ACTIVITY ▸ Exactly the lines from the start of the data below through the line that contains "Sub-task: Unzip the" are to be copied, with pictures left out.

Stored data entries:
◆ ◆ ◆ ◆ ◆ ◆ ◆

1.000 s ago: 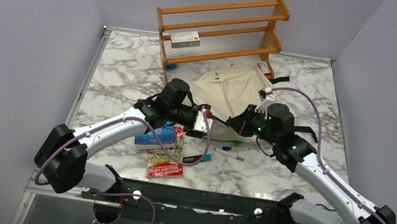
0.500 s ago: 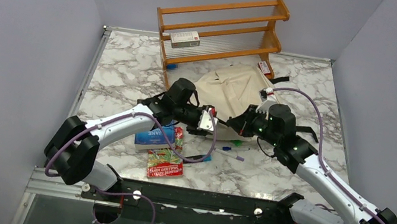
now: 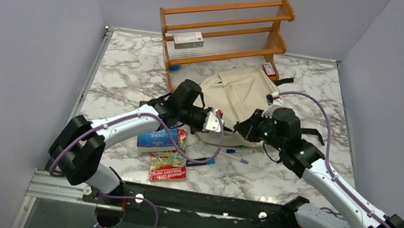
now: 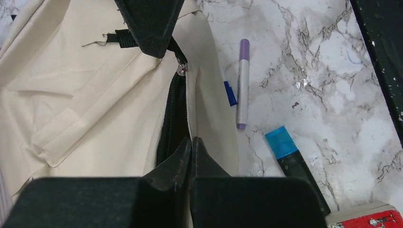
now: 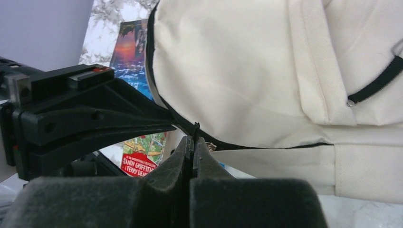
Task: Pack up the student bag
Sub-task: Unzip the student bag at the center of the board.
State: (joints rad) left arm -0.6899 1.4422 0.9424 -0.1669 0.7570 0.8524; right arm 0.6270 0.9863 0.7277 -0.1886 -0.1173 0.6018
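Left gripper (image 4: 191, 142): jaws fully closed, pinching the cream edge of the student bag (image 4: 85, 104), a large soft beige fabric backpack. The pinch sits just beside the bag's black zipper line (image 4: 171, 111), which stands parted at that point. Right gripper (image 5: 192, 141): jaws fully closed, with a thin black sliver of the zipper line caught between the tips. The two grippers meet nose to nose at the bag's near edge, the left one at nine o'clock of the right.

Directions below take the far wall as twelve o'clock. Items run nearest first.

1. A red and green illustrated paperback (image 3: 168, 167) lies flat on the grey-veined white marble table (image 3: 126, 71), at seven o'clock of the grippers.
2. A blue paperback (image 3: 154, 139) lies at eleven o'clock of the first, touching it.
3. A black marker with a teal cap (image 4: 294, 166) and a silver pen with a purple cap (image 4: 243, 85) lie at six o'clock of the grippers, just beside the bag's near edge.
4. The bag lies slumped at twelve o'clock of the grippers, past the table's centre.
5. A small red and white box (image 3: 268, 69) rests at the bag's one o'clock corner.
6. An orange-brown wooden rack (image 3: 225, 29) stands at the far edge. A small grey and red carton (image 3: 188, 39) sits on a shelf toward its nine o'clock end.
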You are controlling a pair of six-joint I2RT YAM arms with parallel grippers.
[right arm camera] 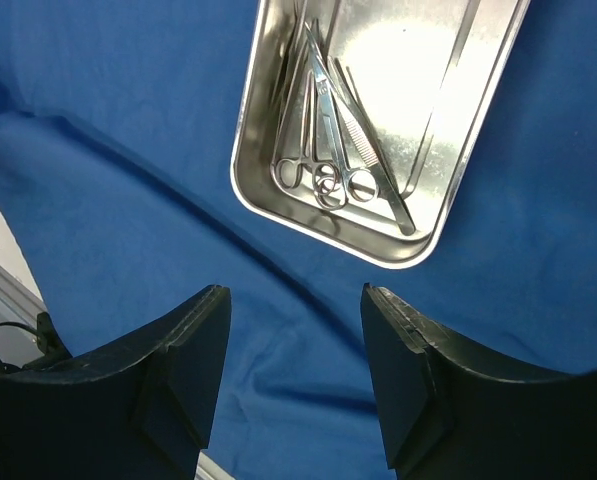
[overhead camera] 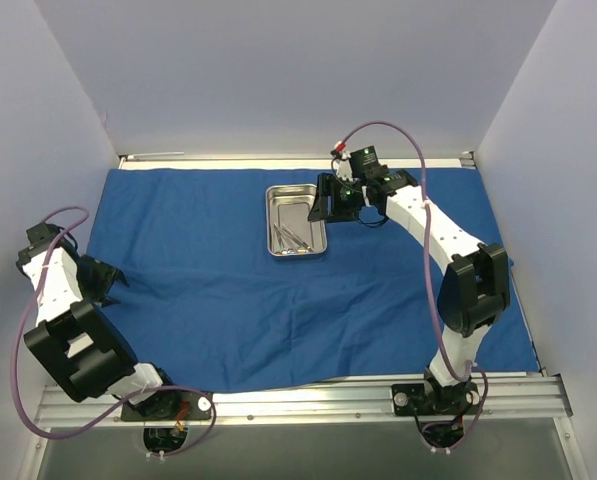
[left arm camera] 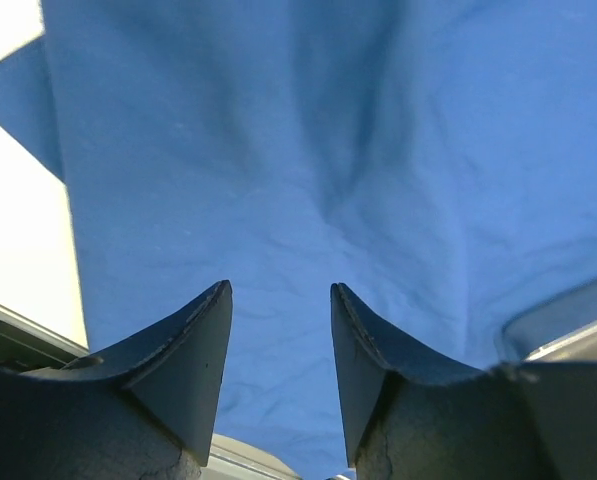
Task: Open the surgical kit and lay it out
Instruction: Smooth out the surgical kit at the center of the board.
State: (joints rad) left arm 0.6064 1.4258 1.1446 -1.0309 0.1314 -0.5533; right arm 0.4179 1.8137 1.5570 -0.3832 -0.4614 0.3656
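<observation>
The royal-blue cloth wrap lies spread flat over the table, with the steel tray resting on its far middle. Inside the tray are ring-handled scissors and tweezers, bunched along one side. The right gripper hovers just beside the tray, jaws spread and empty. The left gripper sits over the cloth's left edge, jaws likewise apart, gripping nothing.

No text, label, brand, number or sign can be read anywhere.

Overlooked from high above; blue cloth is viewed closely downward by both wrists, tray by right.
</observation>
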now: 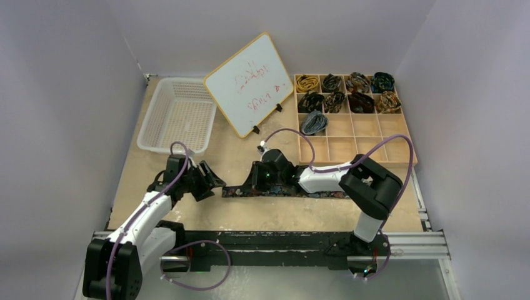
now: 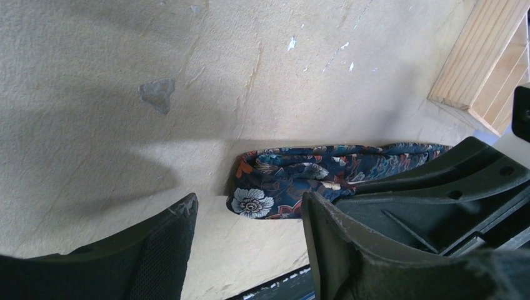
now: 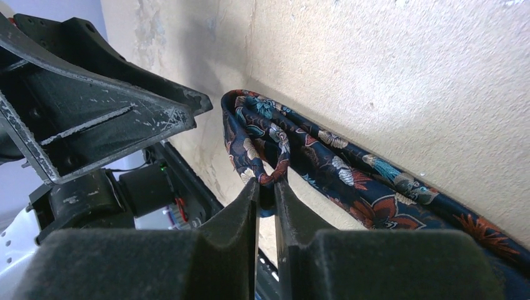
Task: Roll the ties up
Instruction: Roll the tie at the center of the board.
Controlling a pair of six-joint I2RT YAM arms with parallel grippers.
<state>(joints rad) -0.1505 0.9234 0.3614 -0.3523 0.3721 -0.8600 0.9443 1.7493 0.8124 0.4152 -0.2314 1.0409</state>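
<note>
Two right fingers point(image 3: 232, 228) tight on floral tie point(image 3: 350, 178).

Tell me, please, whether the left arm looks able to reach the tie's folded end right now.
Probably yes: the left gripper is open just short of the end of the tie, with only bare table between. But the right gripper is pinching that fold, so room is tight.

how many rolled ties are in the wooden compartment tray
9 rolled ties in the wooden tray: four across the back row, four across the second row, and one grey-blue coil in the third row's leftmost compartment. None seems hidden.
</note>
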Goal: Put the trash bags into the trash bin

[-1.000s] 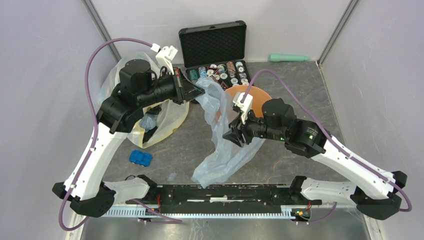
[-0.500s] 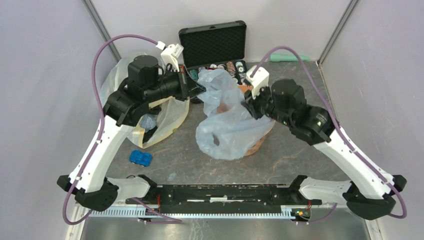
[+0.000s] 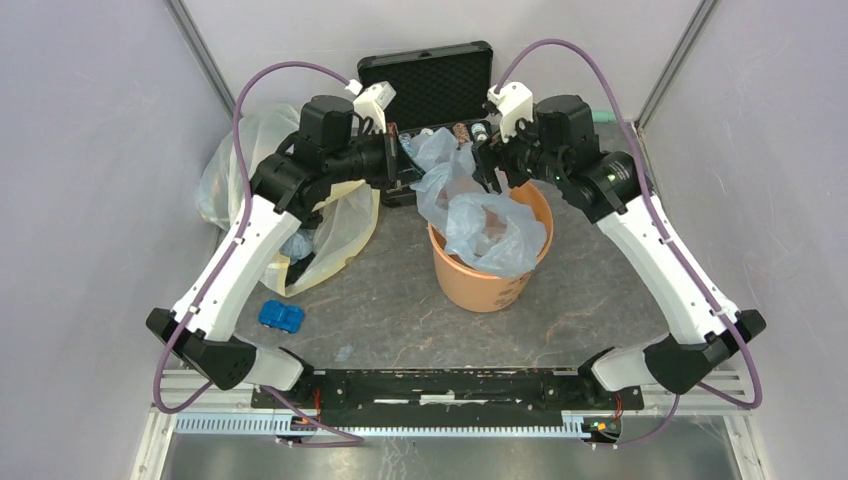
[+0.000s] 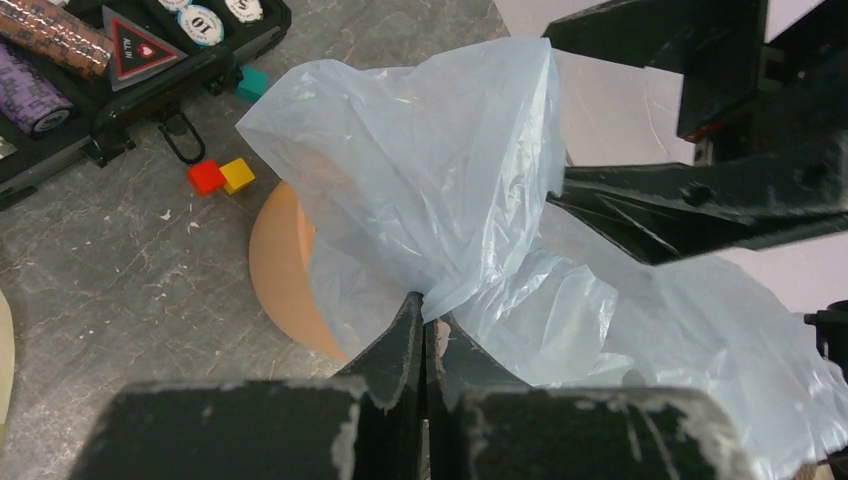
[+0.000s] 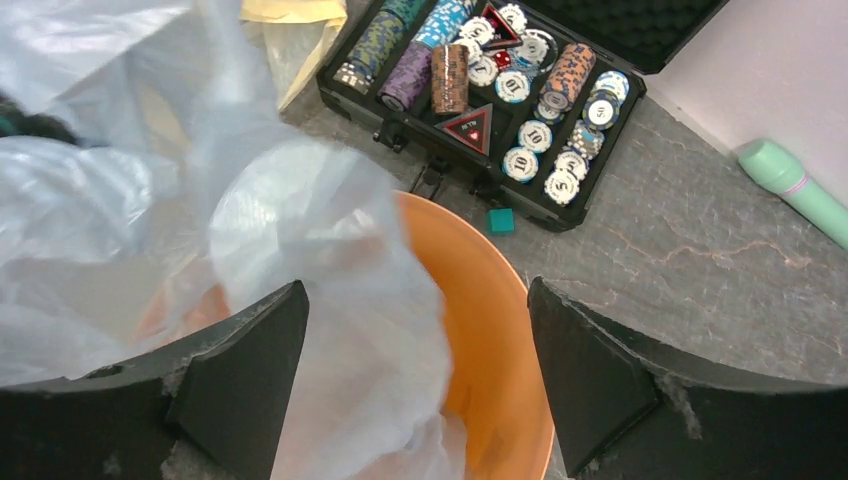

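The pale blue trash bag [image 3: 478, 215] hangs crumpled over and into the mouth of the upright orange trash bin [image 3: 487, 280]. My left gripper [image 3: 408, 168] is shut on the bag's upper left edge, above the bin's far left rim. In the left wrist view the jaws [image 4: 426, 303] pinch a fold of the bag [image 4: 430, 170] over the bin [image 4: 285, 270]. My right gripper [image 3: 487, 165] is open above the bin's far rim. In the right wrist view its jaws [image 5: 415, 295] stand wide apart, with the bag [image 5: 300, 230] and the bin [image 5: 490, 330] below.
An open black case [image 3: 430, 90] of poker chips stands just behind the bin. A large yellowish bag [image 3: 340, 225] lies at the left, and a blue toy car [image 3: 281, 316] nearer. Small red and yellow cubes [image 4: 222, 177] and a teal cube [image 5: 500, 220] lie by the case. A green cylinder [image 5: 790, 180] lies at back right.
Both arms swung toward the back, carrying the bag up over the bin. The bin now stands upright. The right gripper has let go and opened; the bag has dropped into the bin's mouth.
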`<control>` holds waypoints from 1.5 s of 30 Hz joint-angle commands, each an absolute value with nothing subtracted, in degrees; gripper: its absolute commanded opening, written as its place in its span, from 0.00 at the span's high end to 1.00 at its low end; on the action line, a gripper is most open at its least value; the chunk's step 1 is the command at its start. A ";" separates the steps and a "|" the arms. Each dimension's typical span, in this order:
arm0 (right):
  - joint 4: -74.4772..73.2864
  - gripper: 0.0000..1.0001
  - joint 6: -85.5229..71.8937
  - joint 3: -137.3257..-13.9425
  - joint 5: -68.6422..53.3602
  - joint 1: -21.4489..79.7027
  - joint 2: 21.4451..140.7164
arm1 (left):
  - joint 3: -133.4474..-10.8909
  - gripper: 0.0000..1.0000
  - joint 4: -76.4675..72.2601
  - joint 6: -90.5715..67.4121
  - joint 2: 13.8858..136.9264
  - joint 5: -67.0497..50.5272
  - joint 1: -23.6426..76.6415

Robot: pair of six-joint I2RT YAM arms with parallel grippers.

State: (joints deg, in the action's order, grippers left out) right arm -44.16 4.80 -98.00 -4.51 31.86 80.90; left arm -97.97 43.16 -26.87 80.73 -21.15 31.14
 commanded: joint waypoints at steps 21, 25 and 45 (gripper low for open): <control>-50.66 0.02 4.19 -90.59 -18.25 31.90 60.71 | -96.01 0.98 32.22 -30.72 85.52 -29.28 30.15; -48.69 0.02 3.53 -88.46 -25.07 31.90 57.46 | -95.13 0.98 31.57 -30.59 85.92 -28.85 30.15; -12.09 0.02 -39.13 -63.36 -30.10 31.90 36.18 | -93.55 0.98 31.03 -31.05 85.06 -24.40 30.07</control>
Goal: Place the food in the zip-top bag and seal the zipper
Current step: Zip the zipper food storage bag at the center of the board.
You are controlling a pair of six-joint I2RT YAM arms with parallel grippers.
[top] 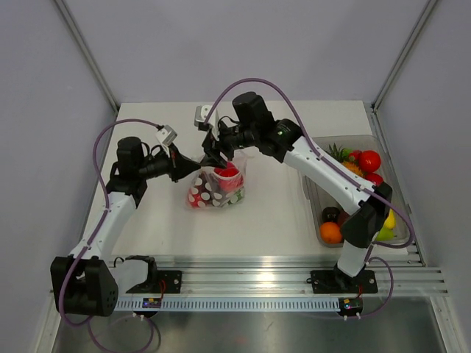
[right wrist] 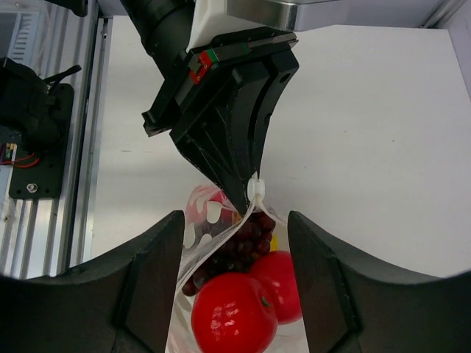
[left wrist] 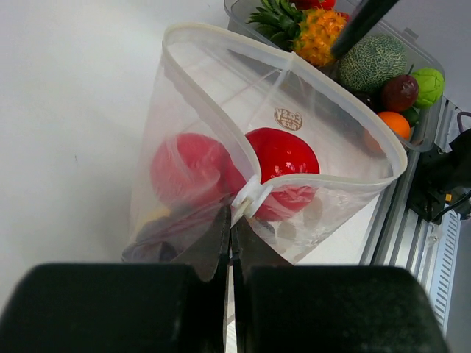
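Note:
The dotted zip-top bag [top: 215,190] stands on the table with its mouth open. My left gripper [top: 193,165] is shut on the bag's edge, its tips [left wrist: 234,220] right beside the white zipper slider [left wrist: 250,197]. The zipper strip [left wrist: 221,40] runs round the open mouth. Inside lie two red round fruits [left wrist: 283,154], a dark grape bunch [right wrist: 246,239] and a yellow piece [right wrist: 273,241]. My right gripper [top: 215,154] is open over the mouth [right wrist: 235,220], its fingers [right wrist: 158,279] on either side of the upper red fruit [right wrist: 235,316], apart from it.
A rigid clear tray [top: 397,184] at the right holds more toy food: a pineapple [left wrist: 313,29], a melon [left wrist: 372,62], an orange [top: 330,232] and red pieces [top: 369,160]. An aluminium rail [top: 280,279] runs along the near edge.

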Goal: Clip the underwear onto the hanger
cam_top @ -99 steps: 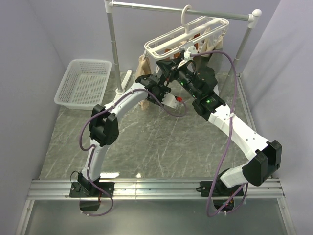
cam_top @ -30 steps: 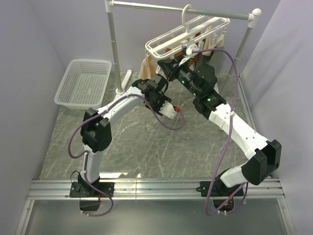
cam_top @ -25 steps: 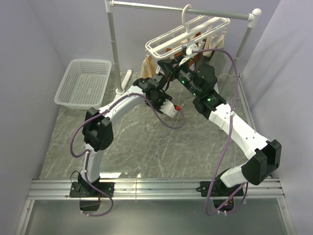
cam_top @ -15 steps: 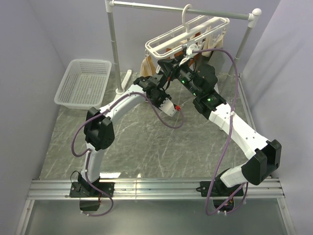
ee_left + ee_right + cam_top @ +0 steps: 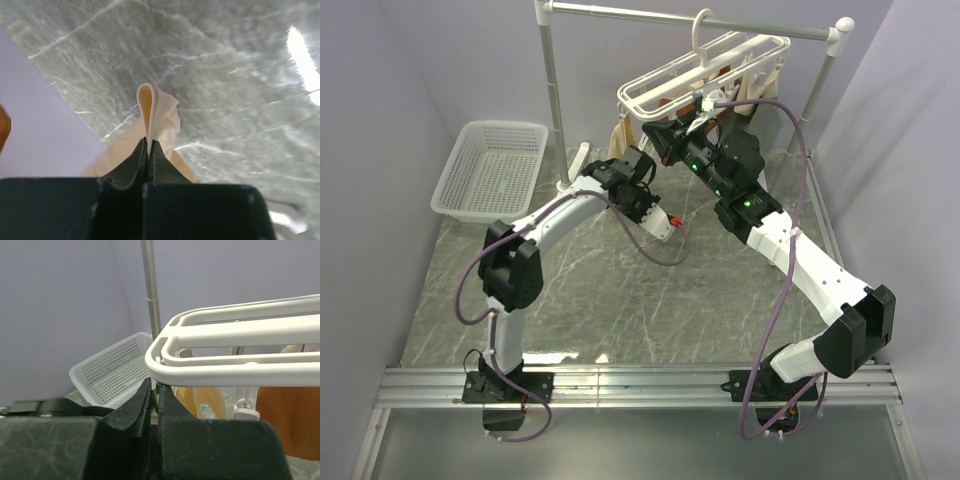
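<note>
The white hanger (image 5: 660,85) hangs by its hook from a rail; its corner fills the right wrist view (image 5: 225,370). The pale beige underwear (image 5: 618,130) droops below the frame's left end. My left gripper (image 5: 640,160) is shut on a fold of the underwear (image 5: 150,112), which sticks out past the tips (image 5: 149,142) above the floor. My right gripper (image 5: 666,138) is just under the frame's corner, its jaws (image 5: 156,385) closed on a thin white clip. Tan fabric (image 5: 200,397) hangs behind the clip.
A white mesh basket (image 5: 490,170) stands at the back left and also shows in the right wrist view (image 5: 112,372). A rust-orange garment (image 5: 287,415) hangs under the frame. The rail (image 5: 720,22) rests on two white posts (image 5: 552,90).
My left arm has swung its elbow to the left and carried the gripped fabric up and back toward the frame's left end. The right arm has stayed put.
</note>
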`<action>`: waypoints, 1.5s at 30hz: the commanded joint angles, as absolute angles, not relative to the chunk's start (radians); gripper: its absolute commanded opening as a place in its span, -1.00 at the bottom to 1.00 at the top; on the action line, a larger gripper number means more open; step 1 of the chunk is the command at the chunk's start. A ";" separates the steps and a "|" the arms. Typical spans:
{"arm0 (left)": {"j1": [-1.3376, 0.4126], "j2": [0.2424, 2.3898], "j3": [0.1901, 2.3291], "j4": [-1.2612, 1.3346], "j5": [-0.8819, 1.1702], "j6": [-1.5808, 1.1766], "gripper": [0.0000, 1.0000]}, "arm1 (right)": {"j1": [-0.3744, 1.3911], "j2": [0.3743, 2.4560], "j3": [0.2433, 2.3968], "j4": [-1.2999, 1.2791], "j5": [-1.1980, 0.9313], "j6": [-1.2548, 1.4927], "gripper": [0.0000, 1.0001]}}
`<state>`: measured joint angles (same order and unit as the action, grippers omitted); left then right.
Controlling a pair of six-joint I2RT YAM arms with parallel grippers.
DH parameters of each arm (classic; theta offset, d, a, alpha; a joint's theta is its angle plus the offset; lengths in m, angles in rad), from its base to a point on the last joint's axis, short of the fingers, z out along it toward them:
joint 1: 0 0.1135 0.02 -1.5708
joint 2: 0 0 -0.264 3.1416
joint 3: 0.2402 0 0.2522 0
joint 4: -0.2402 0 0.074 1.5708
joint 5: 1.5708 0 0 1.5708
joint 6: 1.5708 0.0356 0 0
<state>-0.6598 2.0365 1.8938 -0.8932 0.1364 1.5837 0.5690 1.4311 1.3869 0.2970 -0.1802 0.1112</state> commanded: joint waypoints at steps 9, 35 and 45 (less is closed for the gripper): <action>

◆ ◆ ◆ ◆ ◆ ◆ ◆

COMPLETED TASK ▸
1.000 s ago: 
0.500 s ago: 
now: 
now: 
now: 
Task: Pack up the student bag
Sub-task: Unzip the student bag at the center of the board.

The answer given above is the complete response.